7. The order or a certified copy thereof shall be recorded in the book for recording certificates of incorporation in each county clerk’s office in which the certificate of incorporation of each constituent presbytery was recorded. 8. Such consolidated or merged presbytery shall have all the powers and responsibilities conferred upon presbyteries by the constitution and form of government of the Presbyterian Church (U.S.A.).

§ 117. Section 208 of the religious corporations law, as added by chapter 117 of the laws of 1927, is hereby amended to read as follows:
Section 208. Consolidation or merger. Any two or more religious corporations of the Jewish faith, incorporated under or by general or special laws, may enter into an agreement for the consolidation or merger of such corporations, setting forth the terms and conditions of consolidation, the name of the proposed or surviving corporation, the number of its trustees, the time of the annual election and the names of the persons to be its trustees until the first or next annual meeting. Each corporation may petition the supreme court for an order consolidating or merging the corporations, setting forth the agreement for consolidation or merger and a statement of its real property and of its liabilities. Before the presentation of the petition to the court the agreement and petition must be approved by two-thirds of the votes cast in person or by proxy at a meeting of the members of each corporation called for the purpose of considering the proposed consolidation or merger in the manner prescribed by section [forty-three of the membership corporations law] six hundred five of the not-for-profit corporation law. An affidavit by the president and the secretary of each corporation stating that such approval has been given shall be annexed to the petition.
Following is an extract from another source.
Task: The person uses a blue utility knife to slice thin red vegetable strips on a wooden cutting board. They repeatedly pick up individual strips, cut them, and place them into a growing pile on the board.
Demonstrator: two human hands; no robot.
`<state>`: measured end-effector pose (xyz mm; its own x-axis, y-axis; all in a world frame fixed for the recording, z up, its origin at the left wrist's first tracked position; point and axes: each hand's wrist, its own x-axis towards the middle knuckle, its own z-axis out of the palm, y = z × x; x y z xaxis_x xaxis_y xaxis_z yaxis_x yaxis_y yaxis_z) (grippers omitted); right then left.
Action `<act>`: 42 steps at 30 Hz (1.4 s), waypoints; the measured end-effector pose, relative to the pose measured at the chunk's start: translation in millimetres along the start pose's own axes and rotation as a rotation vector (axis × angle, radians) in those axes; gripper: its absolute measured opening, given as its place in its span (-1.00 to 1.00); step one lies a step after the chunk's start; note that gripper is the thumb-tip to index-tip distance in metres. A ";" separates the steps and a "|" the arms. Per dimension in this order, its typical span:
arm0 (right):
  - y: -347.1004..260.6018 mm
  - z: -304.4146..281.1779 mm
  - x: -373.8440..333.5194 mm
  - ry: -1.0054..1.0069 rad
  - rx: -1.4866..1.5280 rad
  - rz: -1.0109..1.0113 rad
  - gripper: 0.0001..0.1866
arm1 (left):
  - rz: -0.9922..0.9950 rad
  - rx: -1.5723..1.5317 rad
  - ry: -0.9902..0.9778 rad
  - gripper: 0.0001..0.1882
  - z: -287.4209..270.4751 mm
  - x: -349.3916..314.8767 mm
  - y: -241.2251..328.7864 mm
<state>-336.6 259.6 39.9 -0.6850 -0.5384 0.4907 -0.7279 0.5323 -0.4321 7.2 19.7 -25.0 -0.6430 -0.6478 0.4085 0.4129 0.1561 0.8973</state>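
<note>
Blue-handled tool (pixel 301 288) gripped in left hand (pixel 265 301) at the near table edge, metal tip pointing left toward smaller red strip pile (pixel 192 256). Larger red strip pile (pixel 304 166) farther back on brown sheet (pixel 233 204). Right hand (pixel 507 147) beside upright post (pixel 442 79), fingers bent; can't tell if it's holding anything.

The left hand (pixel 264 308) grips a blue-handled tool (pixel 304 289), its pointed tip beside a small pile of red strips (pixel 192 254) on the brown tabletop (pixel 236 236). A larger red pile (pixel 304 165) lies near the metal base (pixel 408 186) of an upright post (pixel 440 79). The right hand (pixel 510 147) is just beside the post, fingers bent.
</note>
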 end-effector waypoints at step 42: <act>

On presentation to the court of such petition and agreement for consolidation or merger and on such notice as the court may direct, the court after hearing all the parties interested desiring to be heard, may make an order approving the consolidation or merger . When such order is made and duly entered and a certified copy thereof filed with the secretary of state and in the offices of the clerks of the counties in which the certificates of incorporation of the several constituent corporations were recorded, or if no such certificate was recorded, then in the office of the clerk of the county in which the principal place of worship of the new or surviving corporation is intended to be situated, such corporations shall become one corporation by the name designated in the order and the trustees named in the agreement for consolidation or merger shall be the [first] trustees of the consolidated corporation.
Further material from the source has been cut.